5)When summing (integrating) over all particles in the rigid body, only eventual torques from external forces with respect to the contact point will appear.
Hence, we have at the start for our problem:
$$\vec{0}=\int_{V}\vec{r}_{p}\times{dm}\vec{a}_{p}$$
(The integration sign means summing over all particles in the rigid body, occupying region V)
Now:
$$\vec{r}_{p}\times\vec{a}_{p}=\frac{d}{dt}(\vec{r}_{p}\times\vec{v}_{p})-\frac{d\vec{r}_{p}}{dt}\times\vec{v}_{p}$$

Clearly, the derivative of the position vector is the relative velocity between "p" and the contact point "C.P":
$$\frac{d\vec{r}_{p}}{dt}=\vec{v}_{p}-\vec{v}_{C.P}$$
Where $$\vec{v}_{C.P}$$ is the velocity of the contact point.
Or, we gain:
$$\int_{V}\vec{r}_{p}\times{dm}\vec{a}_{p}=\frac{d}{dt}\int_{V}\vec{r_{p}}\times{dm}\vec{v}_{p}+\int_{V}\vec{v}_{C.P}\times{dm}\vec{v}_{p}$$
(we've eliminated the cross-product $$\vec{v}_{p}\times\vec{v}_{p}\equiv\vec{0}$$)
6) Since $$\vec{v}_{C.P}$$ is constant with respect to all particles, the last integral simplifies to:
$$\int_{V}\vec{v}_{C.P}\times{dm}\vec{v}_{p}=\vec{v}_{C.P}\times\int_{V}\vec{v}_{p}dm=\vec{v}_{C.P}\times{M}\vec{v}_{C.M}$$
by definition of the center of mass.
The angular momentum with respect to the contact point is defined as:
$$\vec{L}_{C.P}=\int_{V}\vec{r}_{p}\times{dm}\vec{v}_{p}$$
Hence, we gain our formula:
$$\vec{0}=\frac{d\vec{L}_{C.P}}{dt}+\vec{v}_{C.P}\times{M}\vec{v}_{C.M}$$

 

[CartoonKid]

Oh I think I got the idea.

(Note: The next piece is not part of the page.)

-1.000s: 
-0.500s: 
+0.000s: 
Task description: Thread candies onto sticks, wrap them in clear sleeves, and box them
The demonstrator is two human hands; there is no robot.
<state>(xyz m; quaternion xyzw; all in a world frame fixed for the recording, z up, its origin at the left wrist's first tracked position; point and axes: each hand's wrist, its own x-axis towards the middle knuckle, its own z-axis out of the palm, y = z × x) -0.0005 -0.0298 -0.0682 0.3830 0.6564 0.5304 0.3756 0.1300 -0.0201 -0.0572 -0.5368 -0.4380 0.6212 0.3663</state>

Thank you very much. It take me so long time to digest. Basically we just apply the following formula for this question, right?
mv(0)r+Iw(0)=mv(t)r+Iw(t)
As long as the procedure only takes place in the vertical through the contact point, this equation will eventually resort to my wrong concept, right?

 

[arildno]

You've got it; as long as the initial horizontal velocity of C.M (your v(0)) is zero, your wrong approach will yield the same answer, oddly enough (regard that as an oddity, don't put more weight on it than that).